### Instructions for the task
Apart from the pictures, which must be omitted, restate the data exactly.

### Dataset section

____

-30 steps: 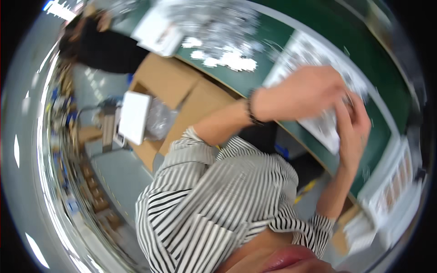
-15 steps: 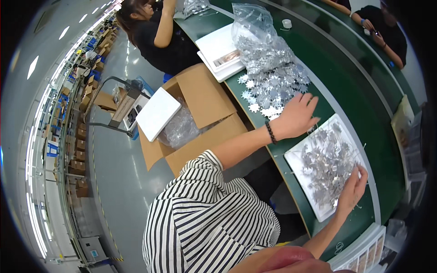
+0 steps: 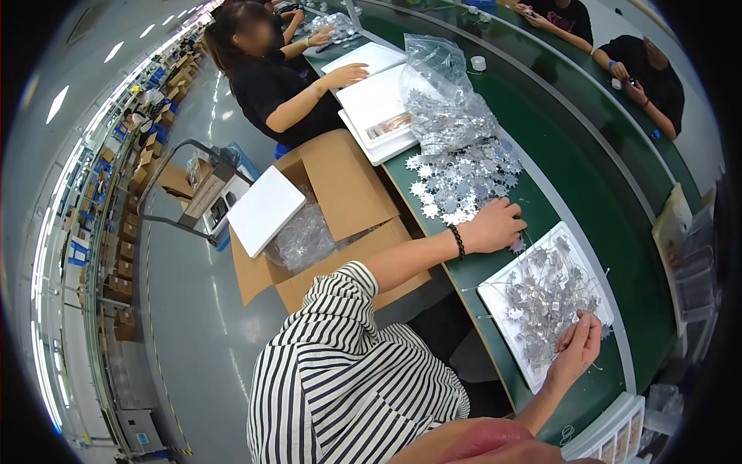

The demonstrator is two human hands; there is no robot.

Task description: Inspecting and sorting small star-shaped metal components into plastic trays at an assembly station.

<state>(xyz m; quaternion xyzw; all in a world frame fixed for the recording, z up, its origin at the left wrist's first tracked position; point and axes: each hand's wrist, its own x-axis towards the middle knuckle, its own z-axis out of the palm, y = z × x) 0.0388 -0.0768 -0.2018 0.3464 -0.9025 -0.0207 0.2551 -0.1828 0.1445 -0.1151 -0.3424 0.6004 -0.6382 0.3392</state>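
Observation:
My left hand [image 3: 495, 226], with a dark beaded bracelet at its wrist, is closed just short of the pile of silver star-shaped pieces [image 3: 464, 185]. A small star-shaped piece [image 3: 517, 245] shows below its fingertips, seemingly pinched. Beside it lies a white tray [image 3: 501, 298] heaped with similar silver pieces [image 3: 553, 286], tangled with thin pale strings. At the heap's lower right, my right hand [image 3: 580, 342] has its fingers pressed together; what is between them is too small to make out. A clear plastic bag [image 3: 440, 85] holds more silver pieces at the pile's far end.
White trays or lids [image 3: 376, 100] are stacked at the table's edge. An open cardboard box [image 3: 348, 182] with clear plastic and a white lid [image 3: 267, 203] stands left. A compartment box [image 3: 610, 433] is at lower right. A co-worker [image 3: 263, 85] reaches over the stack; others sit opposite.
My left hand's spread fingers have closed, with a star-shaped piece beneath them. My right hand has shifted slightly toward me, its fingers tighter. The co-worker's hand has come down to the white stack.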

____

### Task response
-30 steps: 
-15 steps: 
+0 steps: 

The demonstrator is two human hands; there is no robot.

Task description: Inspecting and sorting small star-shaped metal components into plastic trays at an assembly station.

<state>(xyz m; quaternion xyzw; all in a world frame fixed for the recording, z up, its origin at the left wrist's first tracked position; point and axes: each hand's wrist, its own x-axis towards the middle knuckle, its own z-axis out of the palm, y = z × x) 0.0388 -0.0768 -0.2018 0.3464 -0.9025 -0.0207 0.2551 -0.1828 0.1445 -0.1151 -0.3424 0.6004 -0.6382 0.3392</state>
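Observation:
My left hand [image 3: 495, 226], with a dark beaded bracelet at its wrist, is closed just short of the pile of silver star-shaped pieces [image 3: 464, 185]. A small star-shaped piece [image 3: 517, 245] shows below its fingertips, seemingly pinched. Beside it lies a white tray [image 3: 501, 298] heaped with similar silver pieces [image 3: 553, 286], tangled with thin pale strings. At the heap's lower right, my right hand [image 3: 580, 342] has its fingers pressed together; what is between them is too small to make out. A clear plastic bag [image 3: 440, 85] holds more silver pieces at the pile's far end.
White trays or lids [image 3: 376, 100] are stacked at the table's edge. An open cardboard box [image 3: 348, 182] with clear plastic and a white lid [image 3: 267, 203] stands left. A compartment box [image 3: 610, 433] is at lower right. A co-worker [image 3: 263, 85] reaches over the stack; others sit opposite.
My left hand's spread fingers have closed, with a star-shaped piece beneath them. My right hand has shifted slightly toward me, its fingers tighter. The co-worker's hand has come down to the white stack.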

This completes the response.